Impact
A flaw in the Linux kernel netfilter nft_meta_bridge subsystem causes a stale stack leak via the IIFHWADDR register. The destination register is declared to hold 6 bytes but the kernel rounds it to 8 bytes. A memcpy then copies only 6 bytes from the bridge device address, leaving the upper two bytes of the register uninitialized on the stack. Those stale bytes are later loaded by nft_do_chain() and can be read by userspace, leaking sensitive data from kernel memory.
Affected Systems
All Linux kernel releases before the inclusion of commit 07acb979 are affected. Any kernel that contains nft_meta_bridge for bridge interfaces and implements the legacy IIFHWADDR register handling is vulnerable.

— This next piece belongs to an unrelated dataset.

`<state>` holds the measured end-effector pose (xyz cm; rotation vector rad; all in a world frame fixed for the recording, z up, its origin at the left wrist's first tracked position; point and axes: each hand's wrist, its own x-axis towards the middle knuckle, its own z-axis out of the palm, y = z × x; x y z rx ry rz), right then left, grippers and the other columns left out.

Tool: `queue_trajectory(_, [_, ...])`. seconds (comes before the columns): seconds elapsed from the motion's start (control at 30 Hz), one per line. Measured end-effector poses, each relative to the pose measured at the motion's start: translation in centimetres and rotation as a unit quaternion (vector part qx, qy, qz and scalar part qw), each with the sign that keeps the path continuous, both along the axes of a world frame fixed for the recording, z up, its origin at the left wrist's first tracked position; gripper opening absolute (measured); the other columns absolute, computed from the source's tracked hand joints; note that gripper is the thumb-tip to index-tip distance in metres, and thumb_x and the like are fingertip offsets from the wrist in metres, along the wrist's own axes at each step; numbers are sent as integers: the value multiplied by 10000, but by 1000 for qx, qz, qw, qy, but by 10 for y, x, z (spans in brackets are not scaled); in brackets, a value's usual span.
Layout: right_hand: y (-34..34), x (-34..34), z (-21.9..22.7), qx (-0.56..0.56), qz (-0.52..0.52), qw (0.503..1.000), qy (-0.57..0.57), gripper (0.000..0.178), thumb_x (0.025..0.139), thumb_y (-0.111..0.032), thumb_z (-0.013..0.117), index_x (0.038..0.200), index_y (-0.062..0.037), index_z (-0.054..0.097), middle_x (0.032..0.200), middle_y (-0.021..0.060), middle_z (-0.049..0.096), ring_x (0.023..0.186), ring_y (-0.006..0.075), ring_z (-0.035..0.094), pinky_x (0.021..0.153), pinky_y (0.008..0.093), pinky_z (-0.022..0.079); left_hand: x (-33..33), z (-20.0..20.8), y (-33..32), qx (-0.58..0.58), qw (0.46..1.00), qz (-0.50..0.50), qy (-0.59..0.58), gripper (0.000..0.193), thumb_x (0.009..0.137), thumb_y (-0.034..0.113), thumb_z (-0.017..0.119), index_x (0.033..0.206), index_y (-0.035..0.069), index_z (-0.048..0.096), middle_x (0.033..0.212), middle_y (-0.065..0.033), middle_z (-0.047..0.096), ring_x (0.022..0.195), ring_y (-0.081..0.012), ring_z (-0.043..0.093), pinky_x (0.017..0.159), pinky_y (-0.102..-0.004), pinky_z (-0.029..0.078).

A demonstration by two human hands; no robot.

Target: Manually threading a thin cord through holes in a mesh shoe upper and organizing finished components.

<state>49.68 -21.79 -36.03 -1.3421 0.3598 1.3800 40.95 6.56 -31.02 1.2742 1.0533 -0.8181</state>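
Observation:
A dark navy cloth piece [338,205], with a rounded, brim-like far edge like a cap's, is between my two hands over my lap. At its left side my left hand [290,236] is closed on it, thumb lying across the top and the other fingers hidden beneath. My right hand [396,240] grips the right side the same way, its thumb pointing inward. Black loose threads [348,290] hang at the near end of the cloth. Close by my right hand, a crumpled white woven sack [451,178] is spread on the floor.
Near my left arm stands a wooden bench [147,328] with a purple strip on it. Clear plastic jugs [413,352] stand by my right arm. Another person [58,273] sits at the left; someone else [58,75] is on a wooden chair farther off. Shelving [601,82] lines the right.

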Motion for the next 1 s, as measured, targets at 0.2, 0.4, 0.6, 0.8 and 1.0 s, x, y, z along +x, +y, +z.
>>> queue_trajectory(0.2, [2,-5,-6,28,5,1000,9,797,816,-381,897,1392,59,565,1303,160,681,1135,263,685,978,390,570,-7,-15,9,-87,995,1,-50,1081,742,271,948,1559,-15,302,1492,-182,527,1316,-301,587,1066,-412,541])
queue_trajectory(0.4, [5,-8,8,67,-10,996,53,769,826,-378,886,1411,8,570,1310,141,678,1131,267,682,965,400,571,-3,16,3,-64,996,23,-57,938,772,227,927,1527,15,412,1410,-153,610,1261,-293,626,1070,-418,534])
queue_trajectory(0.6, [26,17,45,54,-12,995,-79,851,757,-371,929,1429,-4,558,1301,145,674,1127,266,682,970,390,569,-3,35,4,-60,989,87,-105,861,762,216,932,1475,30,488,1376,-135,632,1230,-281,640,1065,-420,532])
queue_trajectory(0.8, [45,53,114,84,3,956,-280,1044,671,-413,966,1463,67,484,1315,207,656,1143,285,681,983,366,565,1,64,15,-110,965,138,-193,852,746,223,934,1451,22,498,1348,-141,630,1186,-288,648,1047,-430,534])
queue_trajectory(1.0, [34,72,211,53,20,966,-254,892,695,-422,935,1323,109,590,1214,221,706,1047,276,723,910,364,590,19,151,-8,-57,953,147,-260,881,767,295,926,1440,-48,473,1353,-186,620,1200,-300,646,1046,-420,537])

This includes mainstream distributions whose kernels ship without the patch.
Risk and Exploitability
The vulnerability has a CVSS score of 5.5, indicating moderate severity, and an EPSS score of less than 1%, implying a very low exploitation probability. It requires local or privileged execution of nftables commands against the target kernel, making remote exploitation unlikely without further privilege escalation. The bug is not listed in the CISA KEV catalog, reducing the likelihood of widespread exploitation. Nonetheless, the ability to read arbitrary kernel memory is concerning, so the risk is considered moderate but potentially impactful if an attacker can gain local access.